Design thinking was initially an innovative method for product development, but it has now spread to the entire corporate culture and is therefore in demand across all industries.Your meaningful certificate provides a detailed insight into the qualifications you have acquired and improves your career prospects.
Didactic concept
Your lecturers are highly qualified both professionally and didactically and will teach you from the first to the last day (no self-study system).
You will learn in effective small groups. The courses usually consist of 6 to 25 participants. The general lessons are supplemented by numerous practical exercises in all course modules. The practice phase is an important part of the course, as it is during this time that you process what you have just learned and gain confidence and routine in its application. The final section of the course involves a project, a case study or a final exam.
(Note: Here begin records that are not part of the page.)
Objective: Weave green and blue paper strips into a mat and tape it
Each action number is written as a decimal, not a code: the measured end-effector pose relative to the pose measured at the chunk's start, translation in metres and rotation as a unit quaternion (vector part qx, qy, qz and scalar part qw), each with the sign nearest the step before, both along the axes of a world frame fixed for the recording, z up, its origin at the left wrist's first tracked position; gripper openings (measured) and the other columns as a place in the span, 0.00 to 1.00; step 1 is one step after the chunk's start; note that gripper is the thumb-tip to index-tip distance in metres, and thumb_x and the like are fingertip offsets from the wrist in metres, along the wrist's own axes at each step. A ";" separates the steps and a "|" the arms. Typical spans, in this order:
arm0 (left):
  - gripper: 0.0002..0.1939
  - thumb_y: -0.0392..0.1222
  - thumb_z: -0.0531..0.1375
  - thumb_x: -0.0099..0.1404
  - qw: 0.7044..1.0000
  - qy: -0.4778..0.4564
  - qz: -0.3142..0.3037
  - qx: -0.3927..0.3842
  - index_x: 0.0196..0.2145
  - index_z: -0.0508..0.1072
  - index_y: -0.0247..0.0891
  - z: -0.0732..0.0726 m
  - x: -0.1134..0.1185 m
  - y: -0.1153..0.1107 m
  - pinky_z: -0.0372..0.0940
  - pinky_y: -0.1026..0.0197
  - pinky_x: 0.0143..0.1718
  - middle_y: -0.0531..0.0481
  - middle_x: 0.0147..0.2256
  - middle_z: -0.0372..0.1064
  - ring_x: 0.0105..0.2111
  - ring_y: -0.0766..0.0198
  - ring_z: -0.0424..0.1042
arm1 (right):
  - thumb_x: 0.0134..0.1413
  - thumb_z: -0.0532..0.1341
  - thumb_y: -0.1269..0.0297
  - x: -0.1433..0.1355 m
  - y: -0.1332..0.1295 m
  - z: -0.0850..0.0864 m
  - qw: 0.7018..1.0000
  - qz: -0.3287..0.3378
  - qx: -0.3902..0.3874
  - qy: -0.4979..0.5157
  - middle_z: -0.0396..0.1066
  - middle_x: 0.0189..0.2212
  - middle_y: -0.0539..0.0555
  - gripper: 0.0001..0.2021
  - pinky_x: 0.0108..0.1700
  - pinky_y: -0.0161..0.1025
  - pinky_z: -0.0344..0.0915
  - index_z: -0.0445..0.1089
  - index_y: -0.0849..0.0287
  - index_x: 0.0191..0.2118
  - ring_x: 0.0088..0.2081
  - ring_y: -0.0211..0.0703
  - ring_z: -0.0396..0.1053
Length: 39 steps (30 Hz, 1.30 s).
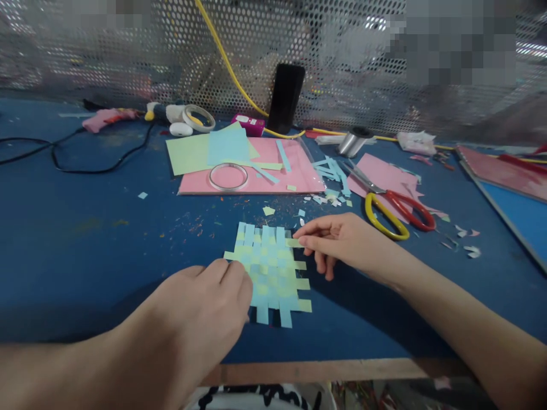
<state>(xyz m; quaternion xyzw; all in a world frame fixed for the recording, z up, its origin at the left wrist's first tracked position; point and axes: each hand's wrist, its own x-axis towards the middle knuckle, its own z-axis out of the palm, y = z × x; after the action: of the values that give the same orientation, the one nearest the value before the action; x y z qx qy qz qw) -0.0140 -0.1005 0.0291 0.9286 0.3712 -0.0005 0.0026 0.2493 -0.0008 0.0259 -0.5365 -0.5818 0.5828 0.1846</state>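
Observation:
A woven paper mat (268, 263) of light blue and pale green strips lies on the blue tabletop, with loose strip ends sticking out around its edges. Over its left edge is my left hand (213, 302), closed with the fingers curled under; the fingertips and anything in them are hidden. At the mat's upper right corner, my right hand (342, 245) pinches the end of a pale green paper strip (293, 242) between thumb and forefinger. The other fingers of that hand curl loosely beneath.
Scissors (388, 213) with yellow and red handles lie to the right, by pink paper (387, 176). Behind the mat are a tape roll (228, 177), a pink pad (256, 185), blue cut strips (331, 171) and scraps. A black phone (286, 97) leans on the perforated metal panel (342, 57).

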 end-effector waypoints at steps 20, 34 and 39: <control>0.18 0.49 0.58 0.74 0.977 -0.180 0.070 0.092 0.52 0.65 0.32 -0.030 -0.022 0.031 0.68 0.38 0.55 0.30 0.56 0.68 0.59 0.39 0.67 | 0.58 0.70 0.54 0.002 -0.003 -0.002 0.999 0.001 -0.002 -0.041 0.74 0.20 0.50 0.15 0.20 0.35 0.76 0.78 0.61 0.44 0.19 0.39 0.74; 0.20 0.51 0.59 0.73 0.978 -0.194 0.073 0.031 0.53 0.66 0.34 -0.033 -0.025 0.035 0.66 0.42 0.55 0.37 0.52 0.69 0.56 0.43 0.67 | 0.65 0.64 0.58 -0.004 -0.008 0.003 0.994 0.025 0.041 -0.101 0.69 0.15 0.45 0.10 0.17 0.30 0.68 0.79 0.59 0.43 0.13 0.35 0.68; 0.20 0.51 0.58 0.74 0.979 -0.192 0.069 0.024 0.54 0.65 0.35 -0.031 -0.025 0.036 0.65 0.43 0.54 0.38 0.52 0.68 0.55 0.45 0.67 | 0.64 0.65 0.55 -0.006 -0.011 0.009 0.985 0.051 0.075 -0.147 0.72 0.16 0.46 0.12 0.18 0.29 0.66 0.80 0.57 0.45 0.13 0.34 0.69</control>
<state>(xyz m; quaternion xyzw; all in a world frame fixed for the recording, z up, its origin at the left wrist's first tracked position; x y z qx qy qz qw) -0.0386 -0.0642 -0.0019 0.8833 0.4269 0.1868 0.0512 0.2438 -0.0120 0.0345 -0.5705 -0.6714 0.4608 0.1068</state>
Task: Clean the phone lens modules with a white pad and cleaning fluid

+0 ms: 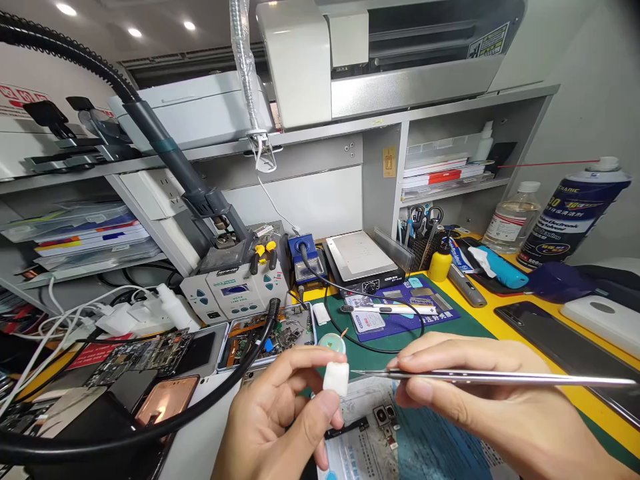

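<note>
Between the thumb and forefinger of my left hand [293, 417] is a small white pad [336, 379], held upright. My right hand [470, 393] pinches metal tweezers [480, 378], which lie level with their closed-looking tips pointing left, just beside the pad. A slight gap seems to separate tips and pad. Behind the pad stands a small round container [332, 343] with green contents. Below my hands, a blue and white printed sheet [425, 433] lies on the green mat [480, 322], and a small camera module [385, 417] rests on the sheet.
A black hose [200, 413] curves across the left side, past a tray of parts [295, 337] and circuit boards [143, 357]. Farther back are a rework station [235, 290] and a hot plate [360, 257]. On the right are a dark phone [555, 333] and a spray can [575, 213].
</note>
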The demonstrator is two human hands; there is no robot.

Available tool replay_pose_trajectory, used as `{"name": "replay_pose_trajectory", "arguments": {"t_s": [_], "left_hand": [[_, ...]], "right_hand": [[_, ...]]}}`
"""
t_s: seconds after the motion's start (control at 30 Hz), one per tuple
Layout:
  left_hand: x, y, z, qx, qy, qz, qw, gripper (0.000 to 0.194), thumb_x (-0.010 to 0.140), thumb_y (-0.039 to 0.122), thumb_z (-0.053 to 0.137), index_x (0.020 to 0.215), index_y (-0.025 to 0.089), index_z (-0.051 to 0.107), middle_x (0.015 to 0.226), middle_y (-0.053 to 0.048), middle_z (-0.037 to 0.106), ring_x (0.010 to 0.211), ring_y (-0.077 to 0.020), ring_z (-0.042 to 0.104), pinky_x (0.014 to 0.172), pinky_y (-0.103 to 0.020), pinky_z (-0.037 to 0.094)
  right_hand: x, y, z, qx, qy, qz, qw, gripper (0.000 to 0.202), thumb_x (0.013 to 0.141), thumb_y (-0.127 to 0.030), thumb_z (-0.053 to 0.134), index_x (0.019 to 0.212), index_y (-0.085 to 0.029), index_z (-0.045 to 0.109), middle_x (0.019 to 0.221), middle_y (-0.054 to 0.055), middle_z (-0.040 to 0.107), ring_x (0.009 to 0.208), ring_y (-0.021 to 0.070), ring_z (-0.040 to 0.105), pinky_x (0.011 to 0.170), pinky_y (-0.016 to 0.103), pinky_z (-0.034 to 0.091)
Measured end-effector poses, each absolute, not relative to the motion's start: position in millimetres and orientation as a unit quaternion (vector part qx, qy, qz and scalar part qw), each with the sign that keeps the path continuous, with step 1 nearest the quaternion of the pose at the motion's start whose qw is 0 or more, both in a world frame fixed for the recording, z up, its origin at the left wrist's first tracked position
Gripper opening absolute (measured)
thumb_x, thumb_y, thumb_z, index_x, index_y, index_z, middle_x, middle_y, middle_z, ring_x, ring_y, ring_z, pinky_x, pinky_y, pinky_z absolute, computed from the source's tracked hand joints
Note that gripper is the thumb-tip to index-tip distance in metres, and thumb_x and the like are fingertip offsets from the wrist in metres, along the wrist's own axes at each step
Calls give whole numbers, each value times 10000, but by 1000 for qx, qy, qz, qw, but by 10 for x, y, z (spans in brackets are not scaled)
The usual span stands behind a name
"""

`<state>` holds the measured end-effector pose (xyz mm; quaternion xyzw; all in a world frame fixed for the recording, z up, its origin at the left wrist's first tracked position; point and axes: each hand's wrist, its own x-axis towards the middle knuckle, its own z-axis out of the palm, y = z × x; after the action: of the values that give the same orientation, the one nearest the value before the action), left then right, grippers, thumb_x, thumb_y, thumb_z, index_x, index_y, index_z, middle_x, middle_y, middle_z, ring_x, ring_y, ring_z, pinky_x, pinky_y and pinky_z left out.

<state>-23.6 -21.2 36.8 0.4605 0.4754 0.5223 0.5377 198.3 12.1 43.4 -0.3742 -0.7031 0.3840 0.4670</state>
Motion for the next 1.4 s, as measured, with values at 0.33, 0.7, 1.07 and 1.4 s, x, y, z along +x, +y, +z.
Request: {"name": "replay_pose_trajectory", "arguments": {"t_s": [0.33, 0.7, 1.07, 1.4], "left_hand": [[-266, -219, 377, 477, 483, 495, 542, 513, 748, 547, 799, 1059, 143, 739, 781, -41, 651, 512, -79, 556, 434, -160, 471], [-334, -199, 296, 502, 477, 469, 548, 465, 839, 533, 715, 1126, 168, 698, 692, -21, 662, 458, -67, 516, 469, -180, 426], [-322, -201, 312, 483, 465, 476, 569, 472, 804, 518, 763, 1099, 152, 724, 657, -24, 680, 460, -83, 576, 450, -167, 470], [-280, -196, 332, 456, 432, 500, 596, 442, 756, 474, 824, 1045, 147, 753, 939, -117, 738, 632, -144, 661, 410, -165, 521]], "right_hand": [[1970, 79, 413, -384, -683, 431, 447, 93, 819, -281, 794, 884, -332, 837, 929, 14, 817, 786, 213, 777, 682, 231, 664], [1994, 104, 432, -358, -687, 460, 433, 100, 852, -245, 770, 861, -322, 833, 866, -4, 805, 726, 164, 763, 677, 191, 637], [1974, 100, 391, -383, -660, 487, 425, 120, 839, -280, 790, 949, -316, 824, 991, 17, 796, 786, 198, 784, 719, 228, 661], [1975, 102, 369, -361, -666, 486, 436, 146, 828, -230, 804, 899, -353, 834, 914, -15, 809, 777, 156, 772, 707, 182, 643]]}}
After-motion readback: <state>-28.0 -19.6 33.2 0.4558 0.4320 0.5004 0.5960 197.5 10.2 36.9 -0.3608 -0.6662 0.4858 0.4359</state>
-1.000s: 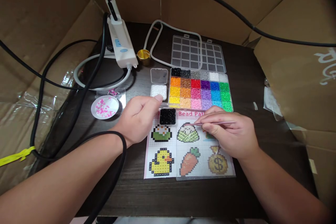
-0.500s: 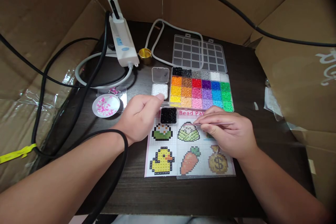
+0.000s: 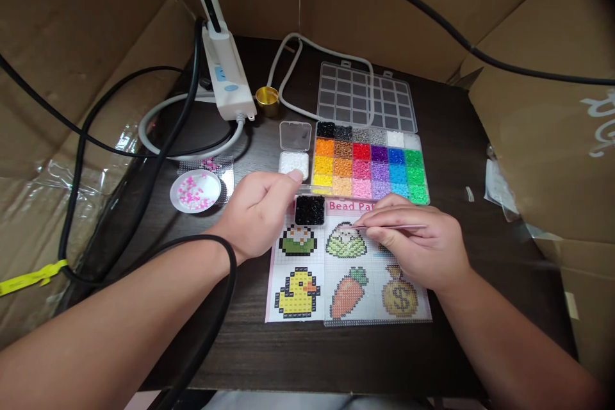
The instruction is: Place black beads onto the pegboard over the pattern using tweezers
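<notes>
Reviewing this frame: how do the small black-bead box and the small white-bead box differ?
Contents: the black-bead box is filled with black beads, the white-bead box with white ones.
Place: the black-bead box is nearer the person, over the top of the pattern sheet; the white-bead box is farther back on the dark table.
Overlap: the left hand's thumb overlaps the white-bead box's near edge in view, not the black beads.
Both are small and squarish.

right hand (image 3: pixel 418 240) covering part of the pattern sheet (image 3: pixel 350 206), dish (image 3: pixel 195 191) hiding some pegboard (image 3: pixel 225 173) near the table's (image 3: pixel 240 352) left edge, thin tool's (image 3: pixel 394 227) tip looking too small to tell
</notes>
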A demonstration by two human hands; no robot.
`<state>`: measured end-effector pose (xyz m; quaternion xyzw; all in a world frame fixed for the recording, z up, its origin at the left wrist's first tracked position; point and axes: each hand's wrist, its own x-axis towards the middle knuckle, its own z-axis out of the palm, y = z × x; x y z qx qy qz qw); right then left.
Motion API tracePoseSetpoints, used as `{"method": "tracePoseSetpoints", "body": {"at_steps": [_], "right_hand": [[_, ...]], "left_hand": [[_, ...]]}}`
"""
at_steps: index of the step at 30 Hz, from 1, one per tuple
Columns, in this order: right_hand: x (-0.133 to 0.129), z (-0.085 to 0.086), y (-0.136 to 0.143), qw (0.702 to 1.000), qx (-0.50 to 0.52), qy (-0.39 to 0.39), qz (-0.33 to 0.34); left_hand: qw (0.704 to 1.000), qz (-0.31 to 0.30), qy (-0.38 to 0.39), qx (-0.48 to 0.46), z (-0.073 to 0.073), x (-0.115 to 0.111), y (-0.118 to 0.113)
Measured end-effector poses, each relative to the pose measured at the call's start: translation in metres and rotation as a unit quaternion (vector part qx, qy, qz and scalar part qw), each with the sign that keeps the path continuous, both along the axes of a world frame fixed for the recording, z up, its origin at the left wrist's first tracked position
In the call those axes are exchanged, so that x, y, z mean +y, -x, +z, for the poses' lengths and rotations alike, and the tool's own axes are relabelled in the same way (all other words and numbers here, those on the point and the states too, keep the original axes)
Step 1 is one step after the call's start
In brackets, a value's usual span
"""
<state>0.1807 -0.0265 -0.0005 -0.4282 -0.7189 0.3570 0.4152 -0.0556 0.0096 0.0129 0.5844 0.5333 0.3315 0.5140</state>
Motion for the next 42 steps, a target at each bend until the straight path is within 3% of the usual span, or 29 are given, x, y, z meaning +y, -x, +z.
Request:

Virtual classroom alfaview®
Lessons take place using modern alfaview® video technology - either from the comfort of your own home or at our premises at Bildungszentrum. The entire course can see each other face-to-face via alfaview®, communicate with each other in lip-sync voice quality and work on joint projects. Of course, you can also see and talk to your connected trainers live at any time and you will be taught by your lecturers in real time for the entire duration of the course. The lessons are not e-learning, but real live face-to-face lessons via video technology.
The courses at alfatraining are funded by Agentur für Arbeit and are certified in accordance with the AZAV approval regulation. When submitting a Bildungsgutscheinor Aktivierungs- und Vermittlungsgutschein, the entire course costs are usually covered by your funding body.
Funding is also possible via Europäischen Sozialfonds (ESF), Deutsche Rentenversicherung (DRV) or regional funding programs. As a regular soldier, you have the option of attending further training courses via Berufsförderungsdienst (BFD). Companies can also have their employees qualified via funding from Agentur für Arbeit (Qualifizierungschancengesetz).